Pourtant, la baisse des dotations de l’État est en train de faire des ravages dans certains territoires : fermetures d’équipements publics, restriction de l’accès à la culture et de sa diffusion, ou encore effondrement de l’investissement public local de près de 10 %, selon les données de la Cour des comptes. Ces évolutions auront des conséquences très négatives sur l’emploi dans le BTP et sur la cohésion sociale – qui plus est dans les territoires où le capital privé investit peu, comme c’est le cas dans les zones hors métropoles.
Monsieur le secrétaire d’État, les comptes du budget 2014 que vous nous présentez ne peuvent être lus et compris qu’à l’aune de ce qui s’est passé en Grèce, mais aussi de ce qui ne manquera pas de se produire en Espagne très bientôt.
La gauche européenne a aujourd’hui une grande responsabilité. Il faut cesser la course à l’échalote libérale à laquelle se livrent les sociaux-libéraux et les conservateurs : elle conduit aux pires régressions sociales.
Nous n’attendons rien d’une droite revancharde et d’une extrême droite haineuse qui, pour l’une, veut en finir avec notre modèle socio-économique, et pour l’autre, se complaît dans la division et la haine, qui sont le carburant de leur progression.
Monsieur le secrétaire d’État, la renégociation du traité de stabilité, de coordination et de gouvernance, qui n’a pas été engagée par le Président Hollande, fait cruellement défaut.

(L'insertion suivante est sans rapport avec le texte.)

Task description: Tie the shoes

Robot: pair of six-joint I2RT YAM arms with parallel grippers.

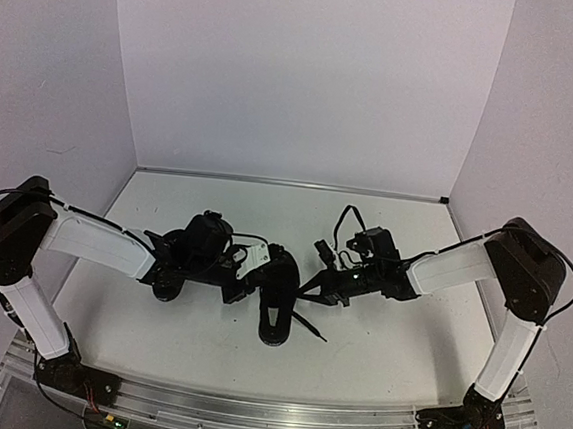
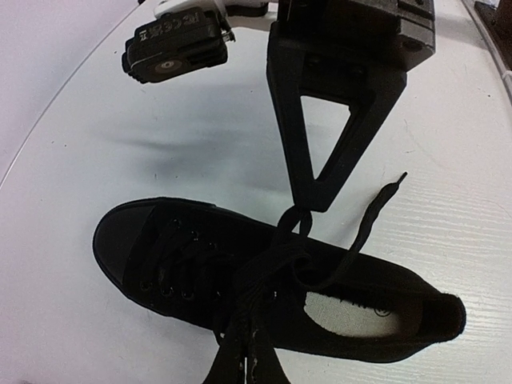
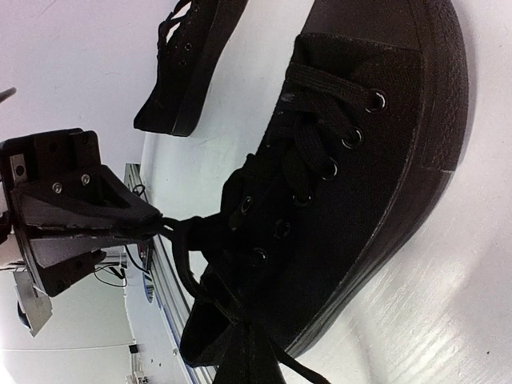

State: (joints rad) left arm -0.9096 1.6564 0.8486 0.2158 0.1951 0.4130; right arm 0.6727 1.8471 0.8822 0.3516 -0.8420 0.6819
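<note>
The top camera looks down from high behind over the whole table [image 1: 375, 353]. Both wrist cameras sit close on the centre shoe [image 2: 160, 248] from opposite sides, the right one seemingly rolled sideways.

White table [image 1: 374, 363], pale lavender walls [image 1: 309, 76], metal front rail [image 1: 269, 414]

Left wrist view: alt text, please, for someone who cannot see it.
A black shoe sits across a white table, toe to the left. From above, the right gripper pinches a loop of its lace; one lace end trails free to the right.
</note>
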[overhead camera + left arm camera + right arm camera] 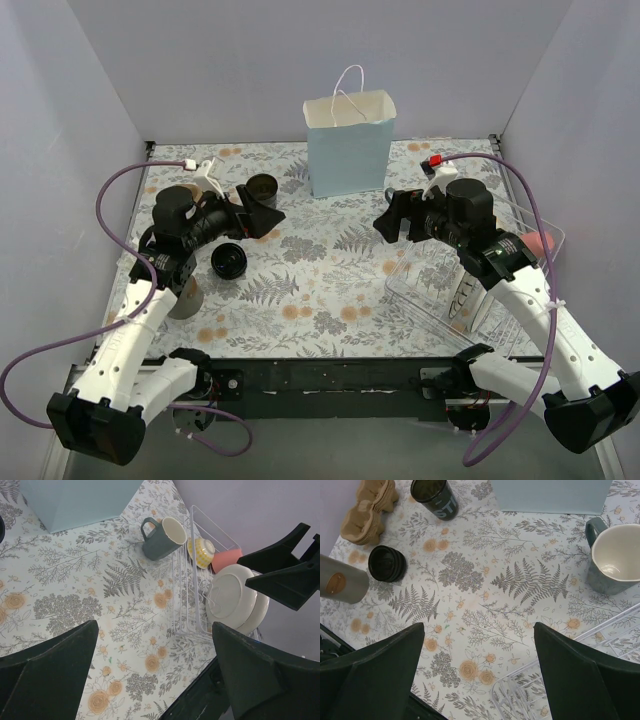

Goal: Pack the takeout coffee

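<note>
so the takeout coffee [436, 497] is standing upright in the far-left part of the table [320, 295], a little left of the light-blue paper bag [350, 145], which sits at the middle of the far edge; the cup looks open on top, and a round black lid [387, 563] lies on its own on the flowery cloth, closer to the near-left side and apart from the cup; a brown cardboard cup carrier [370, 507] sits toward the far-left corner, just left of the cup; a plain grey cup [340, 582] is by the left edge near the lid, can't tell if it's standing or tipped over

left gripper [154, 625] hangs just on the near side of the coffee in the top view, fingers spread all the way, nothing in them; right gripper [479, 625] is over the right half of the table, also spread wide with nothing in it

grey mug [160, 537] stands right of the bag; beside it a white wire dish rack [187, 575] runs along the right edge, holding pale plates [232, 600], a yellow checked bowl [201, 551] and something pinkish [227, 560]
</note>
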`<state>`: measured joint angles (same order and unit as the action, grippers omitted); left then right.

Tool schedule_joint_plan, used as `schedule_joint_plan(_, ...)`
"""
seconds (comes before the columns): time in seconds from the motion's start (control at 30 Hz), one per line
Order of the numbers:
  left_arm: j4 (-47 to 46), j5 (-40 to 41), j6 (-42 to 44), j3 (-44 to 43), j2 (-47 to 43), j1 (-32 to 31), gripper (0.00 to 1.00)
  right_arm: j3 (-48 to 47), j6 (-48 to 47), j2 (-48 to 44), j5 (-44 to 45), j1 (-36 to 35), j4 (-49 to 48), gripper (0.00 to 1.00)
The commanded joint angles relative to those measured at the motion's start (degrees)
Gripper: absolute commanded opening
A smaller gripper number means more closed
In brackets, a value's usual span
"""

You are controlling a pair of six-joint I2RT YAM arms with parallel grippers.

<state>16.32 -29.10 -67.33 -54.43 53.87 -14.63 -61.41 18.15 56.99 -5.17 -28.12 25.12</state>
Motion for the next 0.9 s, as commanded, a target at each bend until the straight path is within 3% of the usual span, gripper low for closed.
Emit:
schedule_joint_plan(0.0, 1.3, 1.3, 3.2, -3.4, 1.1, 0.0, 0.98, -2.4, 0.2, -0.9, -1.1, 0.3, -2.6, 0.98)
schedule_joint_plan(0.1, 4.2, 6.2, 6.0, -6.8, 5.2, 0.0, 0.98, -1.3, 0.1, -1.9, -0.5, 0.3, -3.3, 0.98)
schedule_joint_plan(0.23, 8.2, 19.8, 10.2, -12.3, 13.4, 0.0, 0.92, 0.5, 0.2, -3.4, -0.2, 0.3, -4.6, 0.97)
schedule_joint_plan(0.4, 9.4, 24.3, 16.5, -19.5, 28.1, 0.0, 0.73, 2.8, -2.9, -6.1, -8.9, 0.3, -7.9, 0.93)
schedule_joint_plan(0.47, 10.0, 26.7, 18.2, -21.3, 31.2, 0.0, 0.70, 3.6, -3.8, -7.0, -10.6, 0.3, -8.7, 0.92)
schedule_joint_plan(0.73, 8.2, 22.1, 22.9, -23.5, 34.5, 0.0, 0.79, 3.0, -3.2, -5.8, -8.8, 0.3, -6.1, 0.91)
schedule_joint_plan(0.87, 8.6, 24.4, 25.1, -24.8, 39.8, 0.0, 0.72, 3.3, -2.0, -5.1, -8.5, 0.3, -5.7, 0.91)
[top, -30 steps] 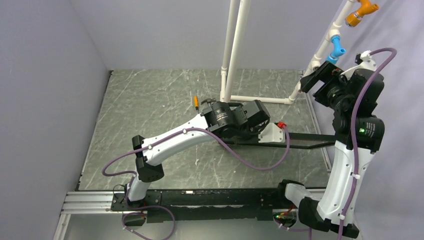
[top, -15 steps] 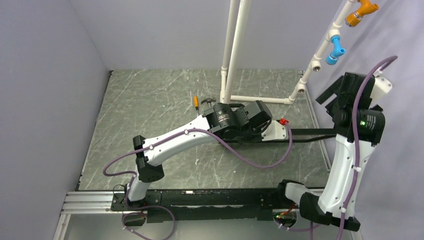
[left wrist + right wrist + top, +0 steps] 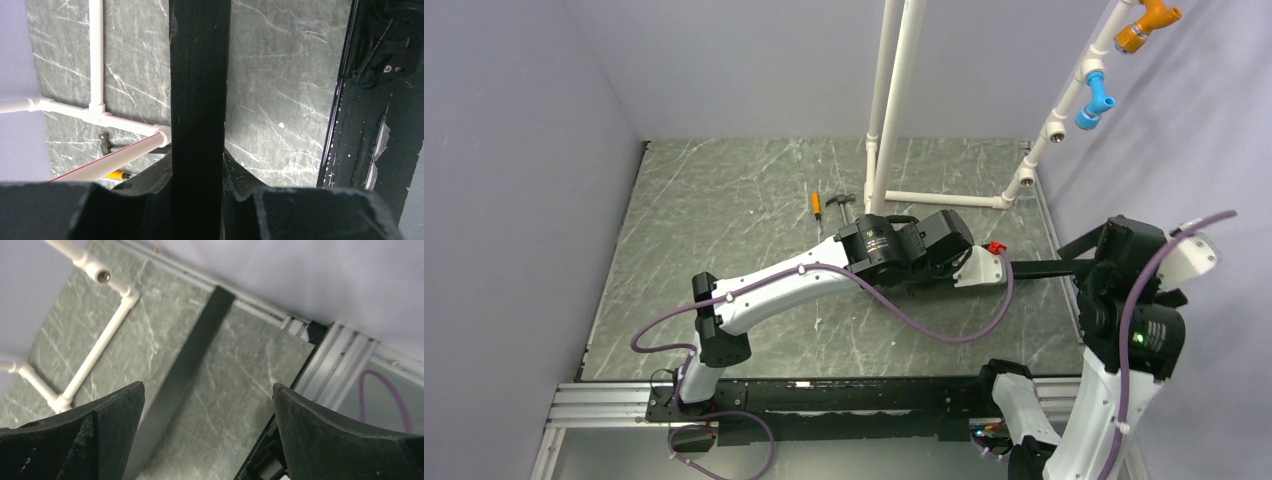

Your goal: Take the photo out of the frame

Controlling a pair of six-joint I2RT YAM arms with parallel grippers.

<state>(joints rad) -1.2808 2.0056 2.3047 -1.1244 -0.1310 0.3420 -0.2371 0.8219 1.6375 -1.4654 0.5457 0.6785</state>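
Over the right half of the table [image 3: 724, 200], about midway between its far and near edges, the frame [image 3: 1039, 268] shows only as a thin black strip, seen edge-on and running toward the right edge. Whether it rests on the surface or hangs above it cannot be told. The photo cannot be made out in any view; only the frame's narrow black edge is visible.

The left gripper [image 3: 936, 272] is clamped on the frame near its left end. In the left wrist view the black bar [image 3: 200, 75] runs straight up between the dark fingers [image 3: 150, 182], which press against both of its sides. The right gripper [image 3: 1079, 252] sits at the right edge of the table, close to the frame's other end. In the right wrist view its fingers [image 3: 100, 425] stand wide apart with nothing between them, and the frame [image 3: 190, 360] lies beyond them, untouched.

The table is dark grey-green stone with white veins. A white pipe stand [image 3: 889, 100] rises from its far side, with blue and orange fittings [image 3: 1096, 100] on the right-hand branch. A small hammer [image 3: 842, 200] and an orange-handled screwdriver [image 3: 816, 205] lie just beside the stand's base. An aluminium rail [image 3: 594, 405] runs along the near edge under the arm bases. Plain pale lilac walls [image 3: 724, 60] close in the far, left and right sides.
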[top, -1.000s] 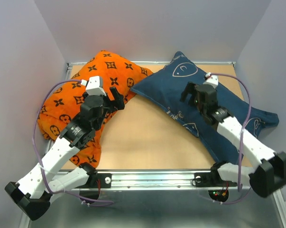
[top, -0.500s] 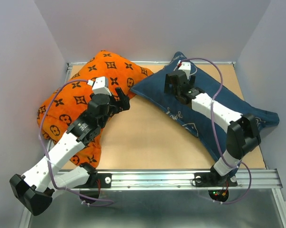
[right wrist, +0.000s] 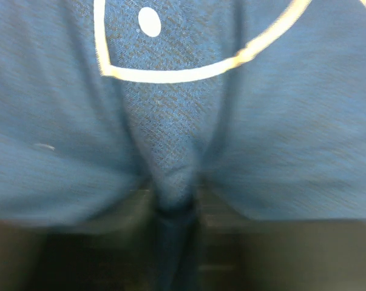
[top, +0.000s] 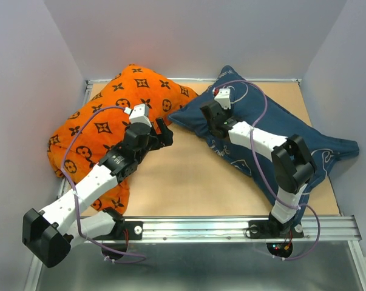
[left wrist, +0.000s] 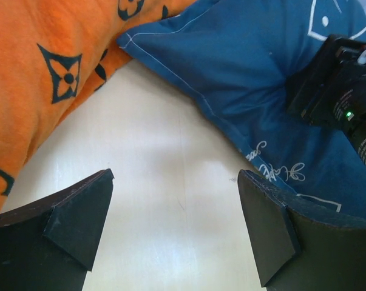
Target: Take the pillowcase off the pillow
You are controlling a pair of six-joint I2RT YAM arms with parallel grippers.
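Observation:
The navy pillowcase (top: 295, 121) with thin white drawings lies diagonally across the right half of the table. The pillow is hidden inside it. My right gripper (top: 212, 119) presses down on its upper left part and is shut on a raised fold of the blue fabric (right wrist: 170, 121), which is pinched between the jaws (right wrist: 176, 206). My left gripper (top: 164, 133) is open over bare table just left of the pillowcase's near corner (left wrist: 170, 54). Nothing lies between its fingertips (left wrist: 175, 176).
An orange cushion (top: 104, 127) with black motifs fills the left side and touches the pillowcase's corner (left wrist: 125, 39). Bare wooden tabletop (top: 183, 176) lies between the two. Grey walls close in the back and both sides. The right arm's black wrist (left wrist: 340, 97) shows in the left wrist view.
The right arm has stretched further left across the pillowcase and its jaws have closed on a fold of fabric. The left gripper has moved right, off the cushion and closer to the pillowcase.

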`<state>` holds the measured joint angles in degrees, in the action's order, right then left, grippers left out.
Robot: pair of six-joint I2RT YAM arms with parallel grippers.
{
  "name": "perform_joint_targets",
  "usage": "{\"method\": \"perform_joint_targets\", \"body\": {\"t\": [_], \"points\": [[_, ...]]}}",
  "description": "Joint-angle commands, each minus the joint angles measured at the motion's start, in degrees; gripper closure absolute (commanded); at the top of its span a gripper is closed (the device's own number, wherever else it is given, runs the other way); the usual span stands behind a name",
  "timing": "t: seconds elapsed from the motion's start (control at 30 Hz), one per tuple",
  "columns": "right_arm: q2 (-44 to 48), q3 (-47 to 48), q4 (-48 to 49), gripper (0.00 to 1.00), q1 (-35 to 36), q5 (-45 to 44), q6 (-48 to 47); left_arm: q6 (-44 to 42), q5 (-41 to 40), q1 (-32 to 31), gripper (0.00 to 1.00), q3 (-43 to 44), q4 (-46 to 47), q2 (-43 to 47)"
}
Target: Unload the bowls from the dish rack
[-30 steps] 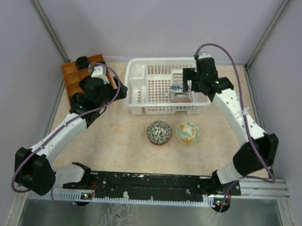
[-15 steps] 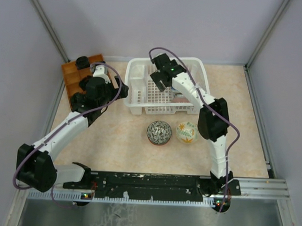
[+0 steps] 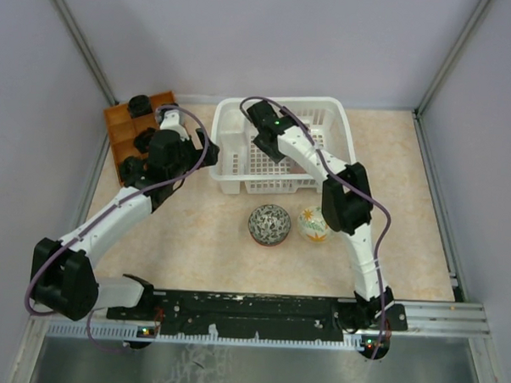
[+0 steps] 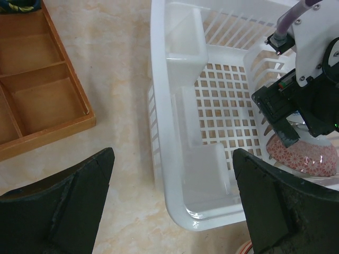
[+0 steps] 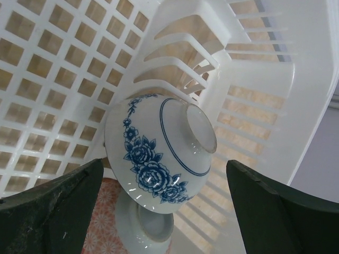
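**A:** How do we read the right arm (image 3: 365, 256)?

**B:** We see it rise from its base at the near edge and fold sharply at the elbow beside the pale green bowl (image 3: 312, 224). Its forearm runs back and to the left over the dish rack (image 3: 228, 152). The wrist hangs above the rack's grid floor, looking down.

**A:** And the right gripper (image 5: 161, 174)?

**B:** Spread wide, we'd say. Each of its fingers (image 5: 47, 211) sits at an edge of the wrist view, and nothing is clamped. Below the gap lies the blue-flowered bowl (image 5: 153, 159), tipped on its side by the slotted wall with its foot ring showing. It leans on the red-patterned bowl (image 5: 103, 225) beneath it. Whether the fingers touch it, we cannot tell.

**A:** The left arm (image 3: 114, 215)?

**B:** We see it stretched diagonally from its base toward the back. Its wrist is between the orange-brown tray (image 4: 37, 100) and the rack's left end. The left gripper (image 4: 174, 159) is also wide apart and holds nothing. The rack's near-left corner shows between its fingers, with bare table (image 4: 122, 79) beside it.

**A:** Which bowls are out?

**B:** Two stand on the table in front of the rack. We see the dark patterned bowl (image 3: 269, 224) and the pale green one just beside it, partly hidden by the right elbow.
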<state>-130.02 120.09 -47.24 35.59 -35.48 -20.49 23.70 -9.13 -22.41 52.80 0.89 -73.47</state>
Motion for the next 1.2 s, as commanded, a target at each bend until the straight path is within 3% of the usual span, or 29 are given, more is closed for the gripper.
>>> {"method": "perform_joint_targets", "body": {"t": [0.0, 0.63, 1.17], "points": [[-0.8, 1.1, -0.4, 0.01, 0.4, -3.2, -4.0, -0.5, 0.3, -0.2, 0.01, 0.2, 1.7, -0.3], [-5.3, -2.7, 5.8, 0.07, 0.3, -12.2, -6.8, -1.0, 0.0, -0.2, 0.01, 0.9, 1.6, -0.8], [3.0, -8.4, 18.7, 0.11, 0.3, -18.4, -9.0, -0.5, 0.3, -0.2, 0.01, 0.8, 2.0, -2.9]]}}
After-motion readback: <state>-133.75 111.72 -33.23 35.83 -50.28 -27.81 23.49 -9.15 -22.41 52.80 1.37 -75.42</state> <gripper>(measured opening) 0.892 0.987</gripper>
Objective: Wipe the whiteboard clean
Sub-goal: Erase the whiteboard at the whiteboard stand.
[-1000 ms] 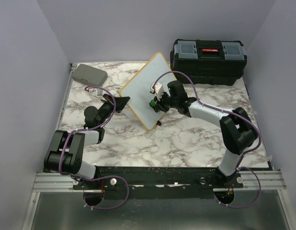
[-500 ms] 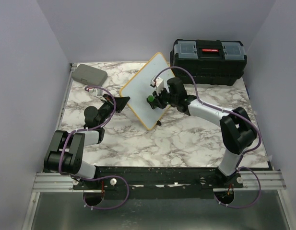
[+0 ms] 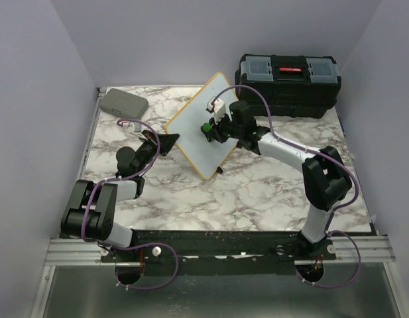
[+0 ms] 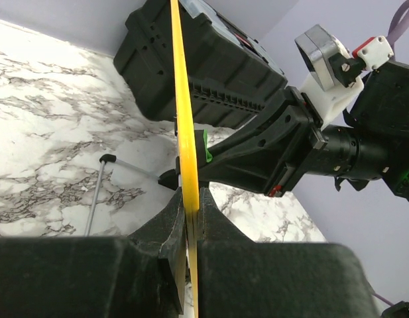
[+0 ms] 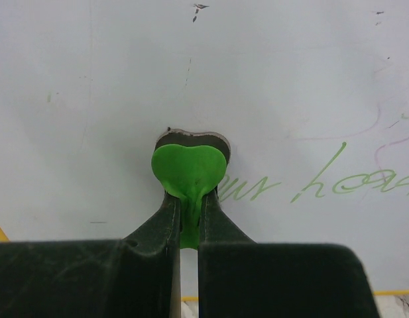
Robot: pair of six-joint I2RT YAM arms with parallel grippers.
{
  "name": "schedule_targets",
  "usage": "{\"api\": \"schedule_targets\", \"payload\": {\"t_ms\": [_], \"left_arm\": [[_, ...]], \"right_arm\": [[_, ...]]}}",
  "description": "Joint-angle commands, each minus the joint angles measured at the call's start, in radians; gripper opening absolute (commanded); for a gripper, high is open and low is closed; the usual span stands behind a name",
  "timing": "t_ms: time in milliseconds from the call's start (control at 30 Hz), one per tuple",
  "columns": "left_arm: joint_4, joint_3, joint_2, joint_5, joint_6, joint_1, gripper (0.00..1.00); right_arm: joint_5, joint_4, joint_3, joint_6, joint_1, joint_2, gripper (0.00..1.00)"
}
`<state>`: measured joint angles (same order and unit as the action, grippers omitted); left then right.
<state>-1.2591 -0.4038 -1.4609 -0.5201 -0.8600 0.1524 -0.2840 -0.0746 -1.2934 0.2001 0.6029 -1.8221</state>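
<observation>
We hold the whiteboard (image 3: 196, 124) up on edge over the far middle of the counter (image 3: 257, 192), its face turned towards our right arm. Our left pincer (image 4: 191, 207) is clamped on the yellow frame at the board's left edge and acts only as a brace. Our right pincer (image 5: 188, 199) is closed tight on a green heart-shaped eraser (image 5: 188, 169), whose pad is pressed flat against the white face.

What matters is where the ink lies from that pad. In the right wrist view the green writing (image 5: 323, 182) starts just beside the eraser and runs away to the right, its line nearly level and reaching the edge of the view. Above and to the left of the pad we see only faint specks. We judge the next stroke belongs to the right arm, sideways along the writing's long axis, while the left holds firm against the push.
</observation>
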Motion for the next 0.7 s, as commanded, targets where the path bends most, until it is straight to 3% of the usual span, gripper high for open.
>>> {"api": "schedule_targets", "payload": {"t_ms": [0, 333, 667], "left_arm": [[0.017, -0.010, -0.024, -0.127, 0.006, 0.038, 0.00], [0.016, -0.017, -0.029, -0.127, 0.003, 0.038, 0.00], [0.011, -0.014, -0.031, -0.128, 0.002, 0.039, 0.00]], "right_arm": [[-0.047, 0.134, 0.014, 0.083, 0.006, -0.034, 0.01], [-0.203, 0.228, 0.099, 0.141, 0.007, -0.037, 0.01], [-0.116, 0.113, 0.083, 0.063, 0.006, -0.006, 0.01]]}}
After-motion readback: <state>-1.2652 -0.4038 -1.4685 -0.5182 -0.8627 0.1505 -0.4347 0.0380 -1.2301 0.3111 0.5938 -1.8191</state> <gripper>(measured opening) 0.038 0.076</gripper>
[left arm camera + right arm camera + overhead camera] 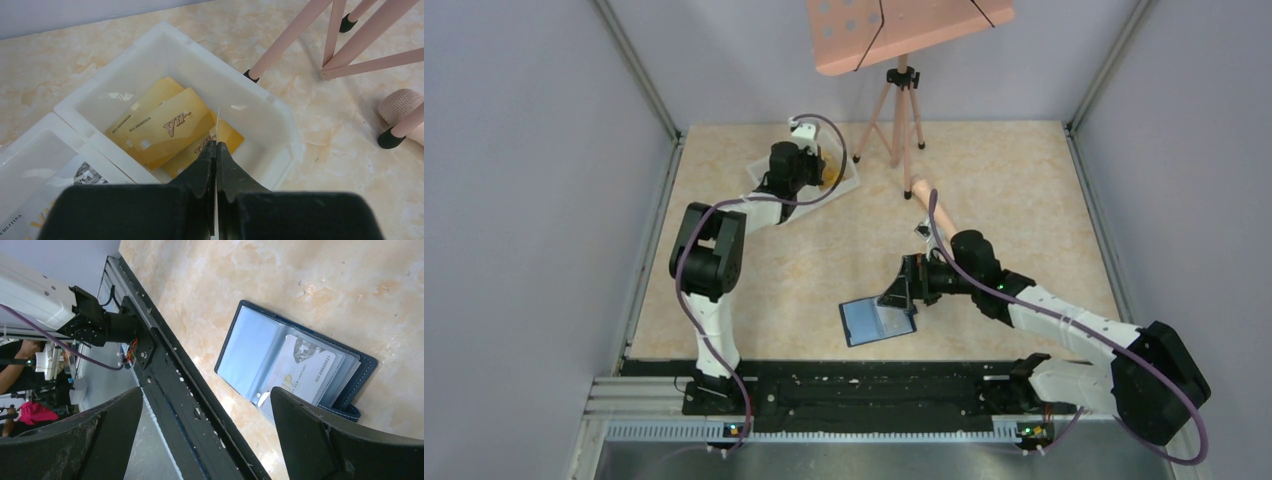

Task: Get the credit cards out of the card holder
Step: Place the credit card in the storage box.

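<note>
The blue card holder (876, 322) lies open near the table's front edge, with a grey-silver credit card (307, 367) still in a clear slot of the card holder (255, 345). My right gripper (902, 290) hovers just beside it, open (207, 392) and empty. At the back left, my left gripper (824, 170) is over a white tray (762, 172). It is shut (216, 144) on a thin card (218, 122) seen edge-on. Below it, yellow credit cards (170, 120) lie overlapping in one compartment of the tray (250, 85).
A pink tripod (902, 110) stands at the back under a pink board (904, 30); its legs (300, 35) pass right of the tray. The tray's other compartment holds a printed card (85, 175). A black rail (864, 395) runs along the near edge.
</note>
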Controlling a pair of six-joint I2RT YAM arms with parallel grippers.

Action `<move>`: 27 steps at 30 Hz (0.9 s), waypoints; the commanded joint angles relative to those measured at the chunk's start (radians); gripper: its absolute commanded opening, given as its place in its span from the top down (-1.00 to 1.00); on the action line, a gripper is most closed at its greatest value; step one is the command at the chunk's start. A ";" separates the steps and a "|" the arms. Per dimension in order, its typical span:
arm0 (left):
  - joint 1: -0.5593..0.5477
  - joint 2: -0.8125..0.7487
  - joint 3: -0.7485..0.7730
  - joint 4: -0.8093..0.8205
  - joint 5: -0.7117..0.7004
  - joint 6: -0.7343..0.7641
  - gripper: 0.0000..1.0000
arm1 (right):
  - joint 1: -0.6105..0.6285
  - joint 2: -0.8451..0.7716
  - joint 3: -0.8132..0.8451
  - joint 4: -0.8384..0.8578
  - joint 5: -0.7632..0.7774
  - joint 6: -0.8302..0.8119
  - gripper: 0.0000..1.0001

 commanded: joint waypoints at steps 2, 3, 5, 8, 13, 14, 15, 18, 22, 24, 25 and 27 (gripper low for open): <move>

Il existe pourtant une fenêtre pour remettre en place une vraie Europe solidaire, redéfinir ses objectifs, réorienter la monnaie, permettre un véritable plan d’investissement vers la transition écologique, lancer le chantier de l’harmonisation fiscale, briser le scandale de l’évasion et de la fraude fiscales organisées par l’oligarchie financière, qui pèsent tant sur les budgets publics, entendre les peuples européens qui, du « non » français au TCE il y a dix ans, au « non » grec d’hier, n’en peuvent plus de cette Europe des financiers.
La social-démocratie européenne ne peut pas se contenter des déclarations de M. Dijsselbloem, ministre social-démocrate des finances néerlandais, inflexible partisan de l’austérité, ou de M. Schulz, président du Parlement européen, membre du SPD allemand, qui s’est prononcé pour la nomination d’un gouvernement de technocrates à la tête de la Grèce – on croit rêver !
Monsieur le secrétaire d’État, la France doit offrir une autre voie, celle de la contestation de la domination de la finance, pas seulement dans les mots, mais dans les actes. Il nous faut désormais avoir le courage de dire non au coup d’État financier permanent orchestré par les institutions telles que la BCE, le FMI ou la Commission européenne.
La dette est une chose trop importante pour qu’on la laisse aux seuls banquiers et financiers. C’est pourquoi nous vous invitons, comme nous l’avons fait il y a quelques semaines, à tout mettre en oeuvre pour que la France prenne l’initiative d’une grande conférence européenne sur la dette, réunissant gouvernements, associations, citoyens et parlementaires, afin de sortir de cette spirale, restructurer la dette en en effaçant une part et remettre l’Europe sur le seul chemin de l’espoir, celui de la démocratie, de la solidarité et de l’écologie !
Dans le même esprit, nous jugeons indispensable que le Parlement puisse débattre dans les prochains jours de l’avenir de l’Europe, à la lumière du vote grec de dimanche.
Dans la période qui vient, vous pourrez compter sur la détermination des députés Front de gauche. Nous ne nous résignerons jamais à voir le projet européen devenir la propriété d’une oligarchie financière, qui s’en sert allègrement, au risque de jeter les peuples les uns contre les autres.
Oui, monsieur le secrétaire d’État, en ces moments de crise, la France doit être à la hauteur, pour choisir le seul chemin qui vaille, celui de la solidarité, de la paix, de la coopération ; celui de l’humain, qui passe avant les marchés financiers.